Tyler excelled at school as well. At the end of his first year, he was one of two students selected from the freshman class of about 500 to go to VCU's Qatar campus for a competition.
"It's quite an honor," said Amy Hauft, chairwoman of VCU's department of sculpture and extended media. "He was just super bright. You could just look in his eyes and see it. He would connect with everyone he talked to."
Hauft said Binsted wasn't necessarily sold on becoming a sculptor.
"It was just a place he was at," she said.
Binsted's parents said he had expressed interest in eventually going into furniture design.
"That was the deal we had: Tyler was going to design furniture, and we were going to build it together," his father said. "We talked about that the last three or four months before his death."
Binsted's murder left scars at VCU, but his memory endures. The school created a scholarship named after Binsted that is awarded each spring to a rising sophomore sculpture major.
Not unexpectedly, there have been changes among the Binsted family members. His parents speak of trying to be better role models. Seth is pondering graduate school and possibly law school.
And older sister Kasey has come home from school in Montana and is talking about starting a nonprofit that would work with at-risk children in Richmond. She wants to name the group Art Is A Weapon, with the goal of offering the fine arts as an outlet for youth.
Her plans are an outgrowth of her grief over her brother's murder.

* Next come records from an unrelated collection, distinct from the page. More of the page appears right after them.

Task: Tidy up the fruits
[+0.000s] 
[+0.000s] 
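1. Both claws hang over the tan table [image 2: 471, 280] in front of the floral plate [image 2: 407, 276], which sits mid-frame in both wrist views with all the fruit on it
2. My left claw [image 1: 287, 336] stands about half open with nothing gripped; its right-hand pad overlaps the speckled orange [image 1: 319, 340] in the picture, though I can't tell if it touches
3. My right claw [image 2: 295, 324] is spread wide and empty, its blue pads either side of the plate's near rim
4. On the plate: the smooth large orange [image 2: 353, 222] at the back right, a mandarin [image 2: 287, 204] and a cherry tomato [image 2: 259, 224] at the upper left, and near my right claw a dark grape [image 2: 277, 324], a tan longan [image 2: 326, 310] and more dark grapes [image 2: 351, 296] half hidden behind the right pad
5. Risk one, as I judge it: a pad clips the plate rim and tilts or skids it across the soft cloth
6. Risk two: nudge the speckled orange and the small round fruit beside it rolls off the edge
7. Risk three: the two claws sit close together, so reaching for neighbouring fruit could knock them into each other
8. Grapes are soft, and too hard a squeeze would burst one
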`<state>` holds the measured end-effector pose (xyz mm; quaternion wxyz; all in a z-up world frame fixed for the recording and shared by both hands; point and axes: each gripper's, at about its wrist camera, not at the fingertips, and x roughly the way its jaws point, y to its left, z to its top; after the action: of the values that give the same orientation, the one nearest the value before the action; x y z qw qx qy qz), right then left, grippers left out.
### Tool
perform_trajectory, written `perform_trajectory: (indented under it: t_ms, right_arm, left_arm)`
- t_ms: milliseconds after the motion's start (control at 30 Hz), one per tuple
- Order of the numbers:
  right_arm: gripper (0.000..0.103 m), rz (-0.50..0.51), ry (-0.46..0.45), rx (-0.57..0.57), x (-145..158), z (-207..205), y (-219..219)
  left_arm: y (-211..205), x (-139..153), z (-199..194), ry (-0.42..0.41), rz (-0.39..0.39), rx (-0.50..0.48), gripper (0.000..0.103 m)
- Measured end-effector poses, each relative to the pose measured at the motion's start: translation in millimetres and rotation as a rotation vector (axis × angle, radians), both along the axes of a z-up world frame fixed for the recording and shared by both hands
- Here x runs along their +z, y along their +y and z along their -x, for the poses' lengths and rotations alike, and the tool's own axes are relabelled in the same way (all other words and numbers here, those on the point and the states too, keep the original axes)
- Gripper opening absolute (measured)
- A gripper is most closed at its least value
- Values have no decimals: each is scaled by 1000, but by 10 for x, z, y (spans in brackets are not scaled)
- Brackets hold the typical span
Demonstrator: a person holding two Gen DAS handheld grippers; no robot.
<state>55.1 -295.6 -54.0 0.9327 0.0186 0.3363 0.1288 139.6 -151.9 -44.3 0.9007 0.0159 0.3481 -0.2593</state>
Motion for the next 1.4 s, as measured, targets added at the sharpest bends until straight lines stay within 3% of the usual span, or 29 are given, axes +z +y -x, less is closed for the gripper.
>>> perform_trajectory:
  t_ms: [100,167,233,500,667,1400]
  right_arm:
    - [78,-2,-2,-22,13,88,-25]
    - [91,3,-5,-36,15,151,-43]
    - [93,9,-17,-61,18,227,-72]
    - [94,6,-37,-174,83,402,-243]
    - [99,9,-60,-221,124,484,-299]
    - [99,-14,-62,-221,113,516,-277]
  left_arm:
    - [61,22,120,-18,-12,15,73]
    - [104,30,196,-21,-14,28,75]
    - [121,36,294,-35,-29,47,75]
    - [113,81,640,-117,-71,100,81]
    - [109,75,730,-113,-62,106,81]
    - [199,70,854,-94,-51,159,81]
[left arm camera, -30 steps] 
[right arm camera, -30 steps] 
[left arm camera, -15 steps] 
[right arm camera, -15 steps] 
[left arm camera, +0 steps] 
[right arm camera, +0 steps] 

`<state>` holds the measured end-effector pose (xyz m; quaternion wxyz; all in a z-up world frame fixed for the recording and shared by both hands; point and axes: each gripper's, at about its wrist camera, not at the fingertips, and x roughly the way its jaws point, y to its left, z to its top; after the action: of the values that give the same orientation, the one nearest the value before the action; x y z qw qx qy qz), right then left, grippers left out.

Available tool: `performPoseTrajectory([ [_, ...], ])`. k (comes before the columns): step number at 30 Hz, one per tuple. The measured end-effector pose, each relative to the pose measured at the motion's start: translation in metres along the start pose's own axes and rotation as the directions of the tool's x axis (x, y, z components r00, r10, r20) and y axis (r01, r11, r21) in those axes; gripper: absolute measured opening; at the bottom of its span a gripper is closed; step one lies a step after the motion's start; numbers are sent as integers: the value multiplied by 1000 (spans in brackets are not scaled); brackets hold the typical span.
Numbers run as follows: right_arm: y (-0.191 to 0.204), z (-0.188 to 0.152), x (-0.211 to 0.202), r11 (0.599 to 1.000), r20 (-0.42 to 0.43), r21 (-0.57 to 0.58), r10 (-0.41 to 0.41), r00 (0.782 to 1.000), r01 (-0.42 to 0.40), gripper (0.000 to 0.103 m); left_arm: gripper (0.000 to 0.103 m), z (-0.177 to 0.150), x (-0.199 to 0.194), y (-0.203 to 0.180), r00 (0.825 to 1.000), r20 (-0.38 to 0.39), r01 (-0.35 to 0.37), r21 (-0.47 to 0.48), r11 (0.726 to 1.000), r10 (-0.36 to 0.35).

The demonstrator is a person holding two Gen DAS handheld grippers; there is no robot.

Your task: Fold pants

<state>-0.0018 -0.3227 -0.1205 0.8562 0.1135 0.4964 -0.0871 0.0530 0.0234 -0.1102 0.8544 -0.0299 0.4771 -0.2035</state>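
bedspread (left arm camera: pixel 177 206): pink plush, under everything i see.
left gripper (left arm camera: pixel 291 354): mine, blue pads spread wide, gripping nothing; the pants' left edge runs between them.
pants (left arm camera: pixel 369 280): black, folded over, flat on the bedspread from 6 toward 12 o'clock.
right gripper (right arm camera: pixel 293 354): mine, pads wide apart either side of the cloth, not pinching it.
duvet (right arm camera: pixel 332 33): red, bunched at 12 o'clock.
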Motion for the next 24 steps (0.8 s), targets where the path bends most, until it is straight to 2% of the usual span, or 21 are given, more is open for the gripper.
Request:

"I knew that I had two options," she said. "I could figure out how to make the best out of this and use my energy in a constructive way, or I could completely self-destruct and either lay down and die or live a miserable existence that he would never have condoned.
"He's still there pushing me."
One thing that hasn't changed is the family's need to hold close their favorite memories of Tyler.
Seth clings to the images of the last time he saw his brother alive. Tyler, Seth and one of their close friends, Matt Wilder, were together on Christmas break in January 2008.
"We were in Tyler's new apartment in Richmond," his brother recalled. "The three of us were laying on Tyler's bed. We were listening to music. We weren't even having any conversation. I was leaving to go to Spain. His next semester was about to start, and Matt's next semester was about to start [at the College of William and Mary].
"It's hard for me to tell you the meaning that that point carries in my mind just because that was the last time that I saw him."
. . .
Nate Hissong was among those who spoke at a memorial service for Binsted in the Stonewall Jackson High School gym three days after the murder.
Hissong is the soccer coach at the 550-student school, and his team lost 2-1 to Clarke County in the state final during the Binsteds' senior year.
It has been nearly three years since Stonewall Jackson nearly pulled off the improbable, and one year since Binsted was killed, but Hissong still has vivid memories of that team and the twins.
"Both were crucial to the rise of the Stonewall program," he said. "Seth was a tireless defensive midfielder, and his brother was a very scrappy defender. Both played way bigger than their small size would suggest."
Both twins were all-Shenandoah District selections as seniors, and Seth was an all-Region B pick as well.
While Seth finished fourth on the team in goals and third in assists, Tyler was all about defense. He relished knowing that his teammates looked to him to defuse an opponent's attack and push the ball harmlessly to the sideline.
"Tyler would stand up to anybody," Hissong said, pausing as his voice cracked slightly. "And he was good at it -- excellent at it.
"Tyler really loved being the last line of defense."